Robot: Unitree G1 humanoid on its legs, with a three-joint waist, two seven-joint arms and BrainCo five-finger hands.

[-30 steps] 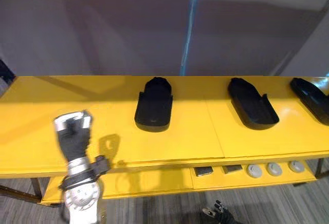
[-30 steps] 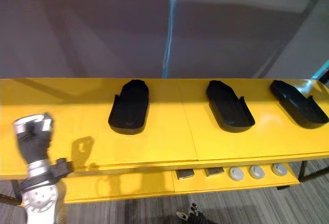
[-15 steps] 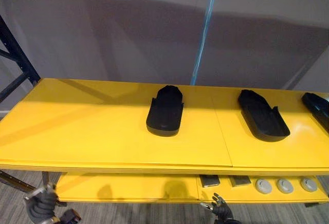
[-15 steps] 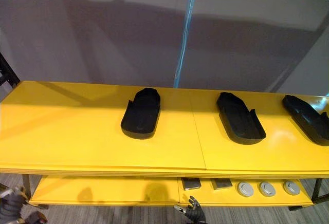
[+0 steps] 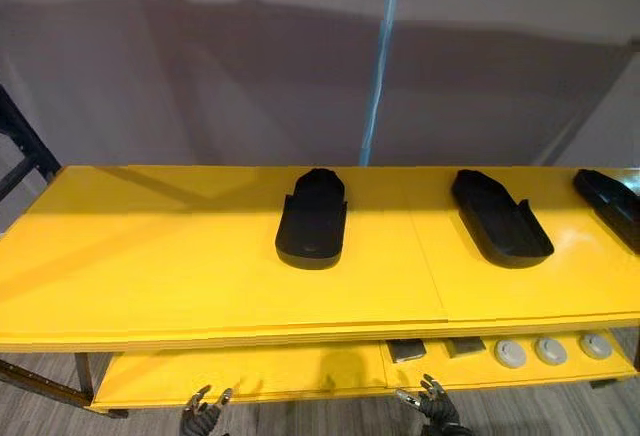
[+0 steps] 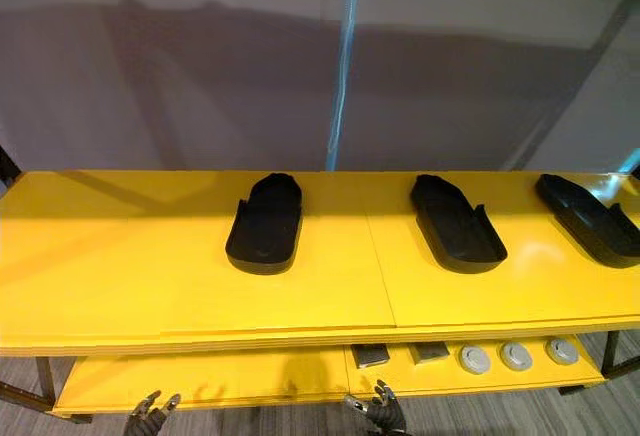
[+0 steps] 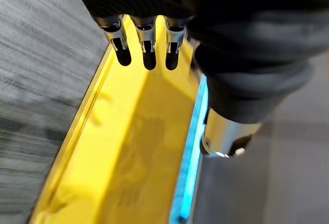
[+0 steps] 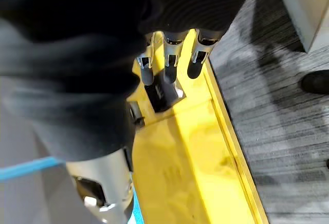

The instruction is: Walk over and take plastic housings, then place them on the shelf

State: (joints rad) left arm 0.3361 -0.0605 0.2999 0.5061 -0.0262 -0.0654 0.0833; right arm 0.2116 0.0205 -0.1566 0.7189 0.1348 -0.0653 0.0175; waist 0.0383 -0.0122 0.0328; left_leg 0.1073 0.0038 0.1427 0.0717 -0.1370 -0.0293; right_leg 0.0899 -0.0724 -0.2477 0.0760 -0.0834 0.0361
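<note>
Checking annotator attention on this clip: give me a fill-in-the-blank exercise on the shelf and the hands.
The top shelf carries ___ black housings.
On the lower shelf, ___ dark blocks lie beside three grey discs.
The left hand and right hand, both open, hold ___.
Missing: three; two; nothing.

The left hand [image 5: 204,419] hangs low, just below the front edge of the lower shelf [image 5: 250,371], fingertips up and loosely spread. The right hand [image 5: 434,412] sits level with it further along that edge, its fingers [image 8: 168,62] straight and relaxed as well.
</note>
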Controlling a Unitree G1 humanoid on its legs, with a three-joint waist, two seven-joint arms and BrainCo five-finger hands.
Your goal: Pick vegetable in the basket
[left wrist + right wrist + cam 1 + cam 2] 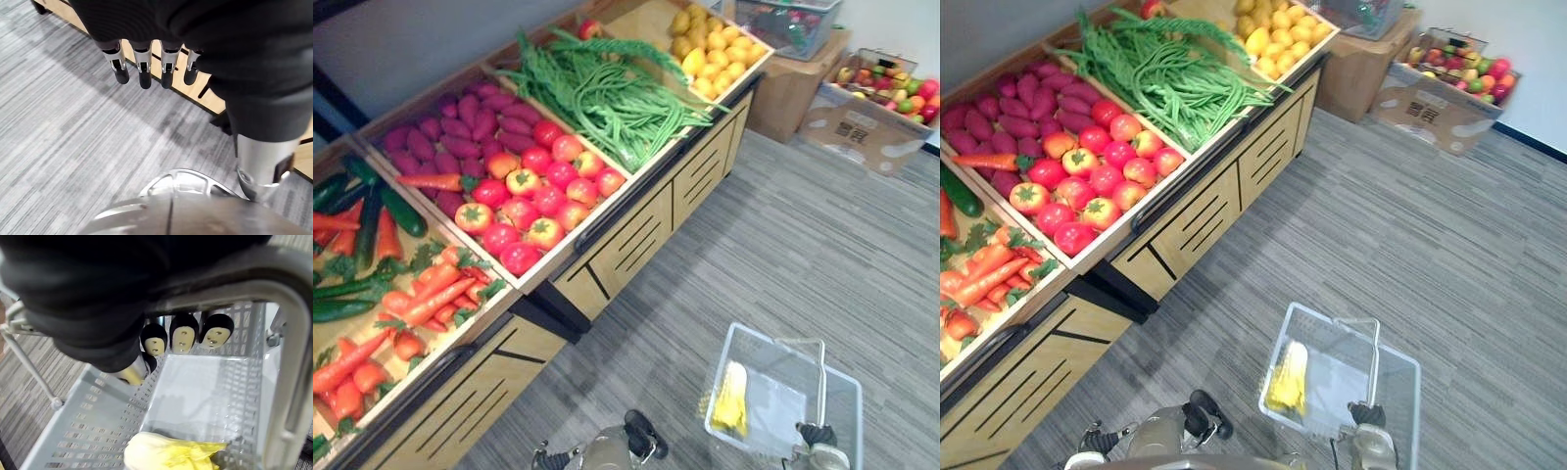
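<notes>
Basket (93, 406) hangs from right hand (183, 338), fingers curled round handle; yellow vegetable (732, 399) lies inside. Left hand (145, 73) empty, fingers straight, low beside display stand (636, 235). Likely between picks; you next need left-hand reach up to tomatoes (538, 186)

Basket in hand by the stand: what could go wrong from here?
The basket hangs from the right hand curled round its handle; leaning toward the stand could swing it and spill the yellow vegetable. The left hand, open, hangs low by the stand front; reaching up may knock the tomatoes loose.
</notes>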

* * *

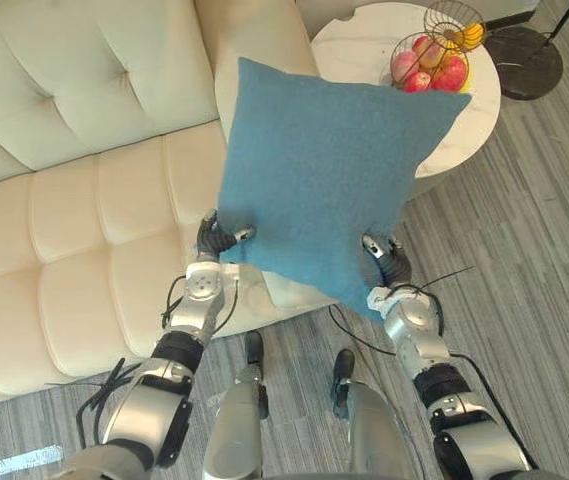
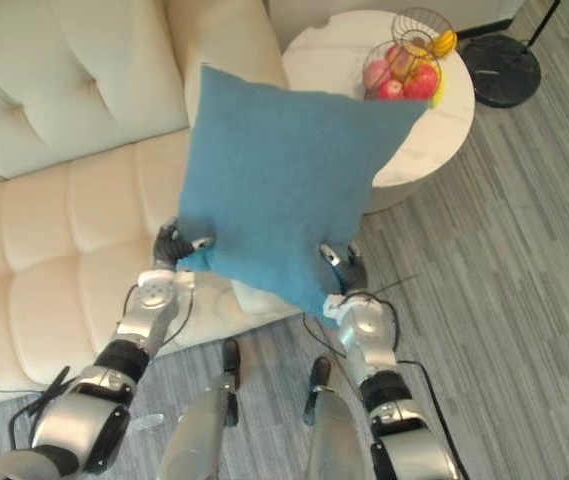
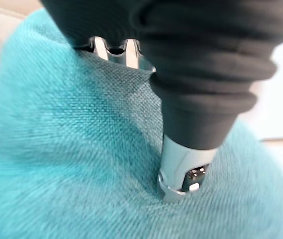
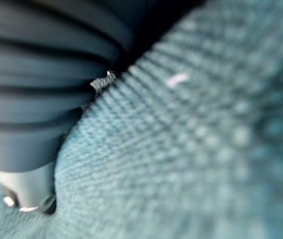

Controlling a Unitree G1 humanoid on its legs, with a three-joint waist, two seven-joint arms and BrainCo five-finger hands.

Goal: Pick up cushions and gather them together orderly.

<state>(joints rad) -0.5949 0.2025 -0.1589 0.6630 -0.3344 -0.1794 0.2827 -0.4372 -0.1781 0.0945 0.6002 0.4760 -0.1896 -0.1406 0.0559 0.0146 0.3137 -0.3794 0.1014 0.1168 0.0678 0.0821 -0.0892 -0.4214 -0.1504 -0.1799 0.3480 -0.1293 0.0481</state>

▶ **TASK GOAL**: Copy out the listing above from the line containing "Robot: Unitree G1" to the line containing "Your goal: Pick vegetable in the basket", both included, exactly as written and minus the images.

▶ **SOLVED PROBLEM**:
Robot: Unitree G1 humanoid on its legs, with a three-joint waist, two seven-joint arms and BrainCo five-finger hands.

[-30 steps] 
[-30 steps] 
[-15 steps] 
[-15 steps] 
[+0 steps] 
[+0 steps] 
[+0 steps] 
[+0 steps] 

The instruction is: Walk over and take plastic housings, then place them on the shelf

State: (joints rad) left arm 0.3361 -0.0605 0.2999 0.5061 -0.0262 -0.0654 0.0833; right arm 0.2116 0.0205 -0.1566 0.7189 0.1348 -0.0653 0.0175; waist 0.0383 -0.0122 0.0328; left_leg 0.1073 0.0038 0.1427 0.0717 -0.1370 -0.0293; right_leg 0.0899 -0.0724 -0.2477 0.0760 -0.0834 0.0361
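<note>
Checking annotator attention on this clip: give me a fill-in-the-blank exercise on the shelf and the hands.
The top shelf carries ___ black housings.
On the lower shelf, ___ dark blocks lie beside three grey discs.
The left hand and right hand, both open, hold ___.
Missing: three; two; nothing.

The left hand [image 5: 204,419] hangs low, just below the front edge of the lower shelf [image 5: 250,371], fingertips up and loosely spread. The right hand [image 5: 434,412] sits level with it further along that edge, its fingers [image 8: 168,62] straight and relaxed as well.
</note>
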Controlling a Unitree G1 humanoid on its legs, with a three-joint waist, two seven-joint arms and BrainCo five-finger hands.
Your goal: Pick vegetable in the basket

For this exercise, nothing further remains.